Bab 18. Jogja

38.4K 5.6K 635
                                    

Aduuhh...kalian ini sungguh tidak sabaran sekali. Ini dilanjut...dilanjut. Kemaren lagi sakit terus ada yang bikin sensi setiap hari jadi males banget buat ngetik. Kalo lama update harap mengerti kebutuhan authornya ya. Makasih. Ini THR buat kalian.

Oh ya...minal aidin walfaizin ya semuanya. Mohon maaf lahir batin.

Happy reading...

Bab 18. Jogja

====o0o====

Ratna masih duduk di kursinya sambil memegang cangkir berisi teh yang belum tersentuh sama sekali. Matanya menatap kosong jarum jam, detik demi detik berlalu sejak panggilan telepon ke Pandu terputus. Entah apa yang terjadi pada laki-laki itu, ponselnya tiba-tiba mati setelah terdengar suara benturan yang cukup keras.

Kecelakaan...

Hanya itu yang terpikir oleh Ratna saat ini. Dan ia sama sekali tidak tahu bagaimana kondisi Pandu karena ponsel laki-laki itu tidak bisa dihubungi. Mungkin terlindas mobil atau terlempar?

Ratna memejamkan matanya, mendesis ngeri saat membayangkan hal itu. Perlahan air matanya jatuh membasahi pipi dan seketika itu juga otaknya menjadi tumpul. Ia tidak tahu Pandu di mana dan bagaimana keadaannya saat ini. Ia tidak tahu...tidak tahu...

"Ratna, kamu yakin Pak Pandu kecelakaan?" Suara Pak Deden menarik Ratna kembali ke kesadarannya.

Ratna menoleh, menatap mata-mata orang yang berkumpul mengelilinginya. Setelah mendengar teriakannya tadi, orang-orang mulai berdatangan karena penasaran. Mereka mencoba menenangkan Ratna sekaligus menghibur, bahkan Nurul-lah yang memberikannya teh hangat untuk menenangkan diri.

Ia menggelengkan kepalanya. "Saya dengar jelas suara keras seperti tabrakan, Pak. Tapi, saya nggak yakin Pak Pandu kecelakaan." Ia mencoba untuk terlihat tenang, meski hatinya sangat kacau saat ini. Ia kembali menatap layar ponselnya, menunggu kabar dari Erina.

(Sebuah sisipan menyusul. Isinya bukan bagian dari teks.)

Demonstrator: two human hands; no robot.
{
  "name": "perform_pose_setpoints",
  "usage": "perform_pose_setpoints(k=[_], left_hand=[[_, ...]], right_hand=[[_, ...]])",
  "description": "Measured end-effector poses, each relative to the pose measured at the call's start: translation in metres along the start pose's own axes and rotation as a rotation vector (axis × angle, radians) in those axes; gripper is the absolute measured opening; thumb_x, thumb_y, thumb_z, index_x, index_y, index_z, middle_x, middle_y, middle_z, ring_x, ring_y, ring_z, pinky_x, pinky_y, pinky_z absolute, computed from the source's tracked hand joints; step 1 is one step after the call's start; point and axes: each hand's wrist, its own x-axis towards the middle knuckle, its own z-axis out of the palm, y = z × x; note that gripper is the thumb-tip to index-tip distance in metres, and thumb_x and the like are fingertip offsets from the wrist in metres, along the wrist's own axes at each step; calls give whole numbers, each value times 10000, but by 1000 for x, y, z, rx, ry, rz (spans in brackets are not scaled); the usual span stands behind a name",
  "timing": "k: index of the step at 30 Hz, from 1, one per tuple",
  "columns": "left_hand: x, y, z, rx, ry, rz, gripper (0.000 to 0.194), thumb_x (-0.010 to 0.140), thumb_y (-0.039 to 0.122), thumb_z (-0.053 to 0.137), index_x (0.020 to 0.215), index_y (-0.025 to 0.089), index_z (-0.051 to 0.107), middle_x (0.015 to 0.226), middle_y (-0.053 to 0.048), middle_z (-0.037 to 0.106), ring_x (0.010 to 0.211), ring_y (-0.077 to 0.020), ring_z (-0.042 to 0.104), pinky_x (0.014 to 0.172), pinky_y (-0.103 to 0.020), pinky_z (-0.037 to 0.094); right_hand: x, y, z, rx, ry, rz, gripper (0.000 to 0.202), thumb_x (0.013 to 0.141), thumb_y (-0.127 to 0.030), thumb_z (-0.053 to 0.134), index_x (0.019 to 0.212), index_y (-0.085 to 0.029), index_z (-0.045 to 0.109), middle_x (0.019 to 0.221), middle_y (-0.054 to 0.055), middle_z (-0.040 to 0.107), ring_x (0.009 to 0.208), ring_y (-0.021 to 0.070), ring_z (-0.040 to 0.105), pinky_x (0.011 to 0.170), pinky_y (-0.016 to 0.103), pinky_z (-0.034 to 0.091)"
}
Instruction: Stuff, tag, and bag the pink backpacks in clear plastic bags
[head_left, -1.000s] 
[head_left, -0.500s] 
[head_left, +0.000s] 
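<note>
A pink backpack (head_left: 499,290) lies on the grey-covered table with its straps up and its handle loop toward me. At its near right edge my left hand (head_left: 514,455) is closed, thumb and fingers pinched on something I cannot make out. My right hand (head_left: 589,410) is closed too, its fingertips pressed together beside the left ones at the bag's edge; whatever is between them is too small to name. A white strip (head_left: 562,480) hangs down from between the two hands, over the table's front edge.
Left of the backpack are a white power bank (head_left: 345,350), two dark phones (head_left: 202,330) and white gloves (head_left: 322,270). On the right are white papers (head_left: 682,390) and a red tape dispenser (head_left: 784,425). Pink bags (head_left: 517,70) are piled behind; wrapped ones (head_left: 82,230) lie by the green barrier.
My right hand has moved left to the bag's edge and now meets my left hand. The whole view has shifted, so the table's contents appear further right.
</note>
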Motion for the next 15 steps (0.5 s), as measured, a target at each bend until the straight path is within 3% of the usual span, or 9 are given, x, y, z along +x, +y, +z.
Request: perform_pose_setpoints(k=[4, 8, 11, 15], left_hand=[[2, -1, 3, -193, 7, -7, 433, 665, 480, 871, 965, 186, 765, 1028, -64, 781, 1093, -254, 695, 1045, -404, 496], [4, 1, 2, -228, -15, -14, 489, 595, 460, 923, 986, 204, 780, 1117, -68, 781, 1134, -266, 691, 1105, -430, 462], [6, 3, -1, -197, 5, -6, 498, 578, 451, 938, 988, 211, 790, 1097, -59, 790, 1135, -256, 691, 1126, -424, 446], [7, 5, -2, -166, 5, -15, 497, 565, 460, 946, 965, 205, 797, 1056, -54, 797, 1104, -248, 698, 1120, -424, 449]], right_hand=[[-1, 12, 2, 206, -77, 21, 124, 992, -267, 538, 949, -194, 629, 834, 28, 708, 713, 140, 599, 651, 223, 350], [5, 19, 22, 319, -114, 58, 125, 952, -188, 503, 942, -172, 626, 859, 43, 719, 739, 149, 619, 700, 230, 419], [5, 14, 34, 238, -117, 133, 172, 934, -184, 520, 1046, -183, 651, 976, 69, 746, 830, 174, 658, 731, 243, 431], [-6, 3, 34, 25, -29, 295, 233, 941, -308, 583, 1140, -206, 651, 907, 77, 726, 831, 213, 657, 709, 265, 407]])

Bagaimana keadaan Erina? Karena panik, ia langsung menelepon Erina tanpa memikirkan dampak yang mungkin terjadi pada gadis itu. Erina sedang hamil, pasti terkejut mendengar kepanikan Ratna.

Bagaimana ini? Erina juga belum kasih kabar. Bersamaan dengan pemikiran itu, ponsel Ratna berdering. Cepat-cepat diangkatnya setelah melihat nama Erina di sana.

"Halo, Rin?"

"Na, gue jemput lo ya sekarang. Tunggu di loby."

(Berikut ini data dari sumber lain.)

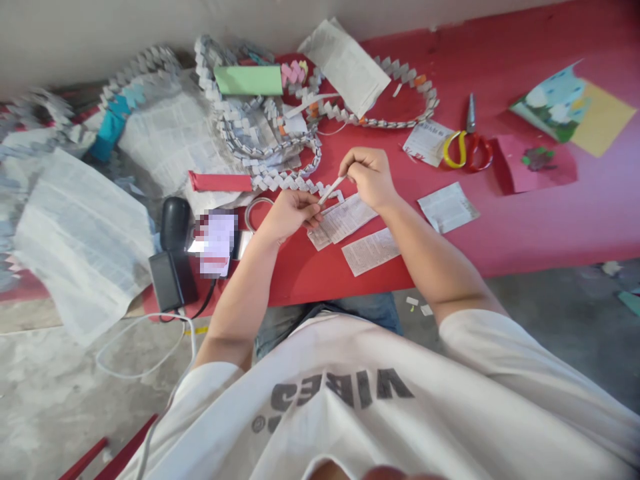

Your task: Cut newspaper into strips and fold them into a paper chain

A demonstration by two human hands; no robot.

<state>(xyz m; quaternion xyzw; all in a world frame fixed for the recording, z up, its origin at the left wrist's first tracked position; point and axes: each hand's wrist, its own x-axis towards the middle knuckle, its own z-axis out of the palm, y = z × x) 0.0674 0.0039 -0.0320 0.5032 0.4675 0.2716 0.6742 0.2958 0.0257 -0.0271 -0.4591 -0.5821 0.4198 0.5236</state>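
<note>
A narrow folded paper strip point(332, 191) slants between my two hands, over the red table. Its lower left end is pinched by my left hand point(293, 215), its upper right end by my right hand point(369, 175). Printed paper pieces point(345, 220) lie just beneath the strip, and another printed piece point(370, 252) is nearer the table's front edge, partly under my right forearm. Behind my left hand, a zigzag folded paper chain point(285, 180) runs from a red folded strip point(221, 182) towards the held strip; whether they join is unclear.
Scissors with yellow and red handles point(466, 148) lie right of my right hand, beside paper scraps point(449, 207). Folded chains and large paper sheets point(85, 233) cover the left. A phone point(217, 243), black adapter point(173, 280) and white cable point(145, 319) sit near my left forearm.
</note>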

"Mas Pandu gimana?" tanya Ratna seraya berdiri dan menyambar tasnya.

"Pokoknya ke loby dulu ya. Jangan panik, oke?"

Ratna terdiam dan menarik napasnya panjang. Itu kalimat yang mengartikan sebaliknya. Seperti dulu ketika ibunya mengajaknya berbicara serius tentang perceraian. "Neng harus selalu inget ya kalau Mamah sama Papah sayang sama Neng. Biar pun kita nggak tinggal bertiga lagi, Neng masih bisa terus ketemu sama Mamah sama Papah. Jangan khawatir, semuanya akan baik-baik aja." Dan nyatanya, semua nggak baik-baik aja. Awal mula perkataan, "jangan panik, duduk dulu," menandakan adanya musibah.

Ya Allah. Semoga tebakan gue salah.

Ratna langsung berlari ke arah loby setelah pamit pada Pak Deden. Tak lama berada di loby ia melihat mobil Abi berhenti di depan tangga pintu depan. Ratna langsung menghampiri mobil itu dan duduk di bangku belakang. "Gimana, Rin? Mas Pandu nggak apa-apa kan?" tanyanya lagi.